Paper Summary: Large Margin Methods for Structured and Interdependent Output Variables

# Paper Summary: Large Margin Methods for Structured and Interdependent Output Variables

Last updated:

Please note This post is mainly intended for my personal use. It is not peer-reviewed work and should not be taken as such.

## WHAT

They extend the SVM learning algorithm in a way that enables it to use more general, arbitrary loss functions.

These functions are built to represent the mapping between input and structured output.

## WHY

Previous attempts at designing algorithms to tackle this had some shortcomings.

Some were only really useful for a small subset of structured output problems. Some could not be used when the output space is large and some needed too much external information wrt. the shape of the output space to work.

## HOW

After creating a problem-specfic loss function1 ,they formulate the problem as an adapted SVM problem by either re-scaling slack variables or margins in the original linear programming formulation for the algorithm.

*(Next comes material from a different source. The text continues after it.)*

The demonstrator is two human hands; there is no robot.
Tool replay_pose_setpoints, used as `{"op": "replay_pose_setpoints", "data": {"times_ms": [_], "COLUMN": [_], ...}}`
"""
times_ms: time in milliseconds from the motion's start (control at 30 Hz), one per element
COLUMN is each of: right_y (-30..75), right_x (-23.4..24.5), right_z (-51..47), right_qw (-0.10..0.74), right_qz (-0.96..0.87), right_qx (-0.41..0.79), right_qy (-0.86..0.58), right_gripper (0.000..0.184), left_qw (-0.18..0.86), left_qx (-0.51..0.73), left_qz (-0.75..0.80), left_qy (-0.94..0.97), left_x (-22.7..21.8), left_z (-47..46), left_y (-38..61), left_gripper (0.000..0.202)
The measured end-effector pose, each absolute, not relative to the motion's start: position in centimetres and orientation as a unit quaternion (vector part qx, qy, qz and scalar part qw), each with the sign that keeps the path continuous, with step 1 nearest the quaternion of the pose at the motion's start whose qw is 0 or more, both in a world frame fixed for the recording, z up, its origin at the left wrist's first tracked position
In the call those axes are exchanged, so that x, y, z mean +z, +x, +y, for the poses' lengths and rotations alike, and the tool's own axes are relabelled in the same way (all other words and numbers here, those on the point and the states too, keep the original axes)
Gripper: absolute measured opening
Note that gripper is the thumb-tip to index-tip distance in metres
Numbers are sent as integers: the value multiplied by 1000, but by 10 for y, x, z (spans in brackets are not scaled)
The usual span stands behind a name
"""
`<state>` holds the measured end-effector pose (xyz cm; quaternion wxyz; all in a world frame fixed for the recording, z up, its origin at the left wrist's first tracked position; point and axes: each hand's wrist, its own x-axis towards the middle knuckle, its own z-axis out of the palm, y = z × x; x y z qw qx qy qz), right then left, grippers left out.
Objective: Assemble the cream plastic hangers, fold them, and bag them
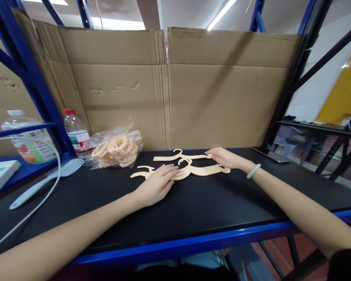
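Several cream plastic hangers (193, 168) lie in a loose pile on the black shelf top (210, 203). My left hand (156, 185) lies flat, fingers stretched out, its fingertips resting on the left part of the pile. My right hand (226, 158) reaches in from the right, fingers extended and lying on the hangers' right ends; a pale bead bracelet (253, 171) is on that wrist. Neither hand grips anything that I can see.
A clear plastic bag of cream rings (117, 148) sits at the back left, beside a water bottle (76, 132) and a larger bottle (27, 140). A grey brush (46, 183) and white cable (32, 203) lie left. Cardboard (193, 89) walls the back. A phone (270, 155) lies right.
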<state>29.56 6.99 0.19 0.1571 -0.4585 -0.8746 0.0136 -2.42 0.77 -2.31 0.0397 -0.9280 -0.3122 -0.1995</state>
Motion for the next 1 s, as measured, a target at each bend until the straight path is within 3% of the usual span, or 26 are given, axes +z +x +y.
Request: {"op": "replay_pose_setpoints", "data": {"times_ms": [233,733,1000], "right_y": [360,378,378], "right_x": [-1,-19,-18], "right_z": [102,117,118], "right_qw": [148,112,112], "right_qz": [-812,-835,-841], "right_qx": [-68,-33,-36], "right_qy": [-561,-538,-528], "right_gripper": [40,21,22], "left_qw": [-24,23,25], "left_qx": [-149,-144,-136], "left_qz": [-166,-147,-150], "left_qy": [-974,-978,-979], "left_x": [-9,-8,-8], "left_z": [-14,-11,-12], "left_y": [-17,-19,-18], "left_gripper": [33,34,33]}}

Once the problem is formulated, they then propose a further improvement to the SVM optimization algorithm (so-called cutting-planes), whereby they prune out most constraints for each instance but still arrive at an approximate solution up to an error of ε (given).

## CLAIMS

• The proposed methods outperform methods where hard losses and other methods were used;

• They applied a cutting-planes strategy to enable SVM to work with very large output spaces/constraints;

• In each case where the method was demonstrated, it was claimed that other kernels (as in SVM) can also be used, which opens new avenues for improvements.

## QUOTES

• "... there always exists a polynomially sized subset of constraints so that the solution of the relaxed problem defined by this subset fulfills all constraints from the full optimization problem up to a precision of ε"

• "... the algorithm can compute arbitrary close approximations to all SVM optimization problems posed in this paper in polynomial time for a large range of structures and loss functions."

### Structured learning

Structured learning refers to when the output of the learning task is neither a real number (regression), a single class (classification) or even multiple classes (multiclass/multilabel learning), but structured objects such as:

• Elements in a sequence

• Nodes in a Tree-like structure

• Nodes in a Graph

• etc.

Example of structured learning;
The learning task consists in training a
model that produces a parse tree
given a textual phrase.
Source: Tsochantaridis et al. 2005

## MY 2¢

It is an interesting approach inasmuch as it leverages a well-known and solid framework, namely SVMs, to the problem of structured learning, with all sorts of improvements.

However, it seems to me that writing a custom loss function for each problem may be hard/complex in some cases.

### References

1: For example, a loss function for a parse tree (as in the image) could be a function that uses external information about which grammar rules are more likely in a given language. Then assign weights to each rule such that the inner product of the weights and the data produce more likely grammar rules.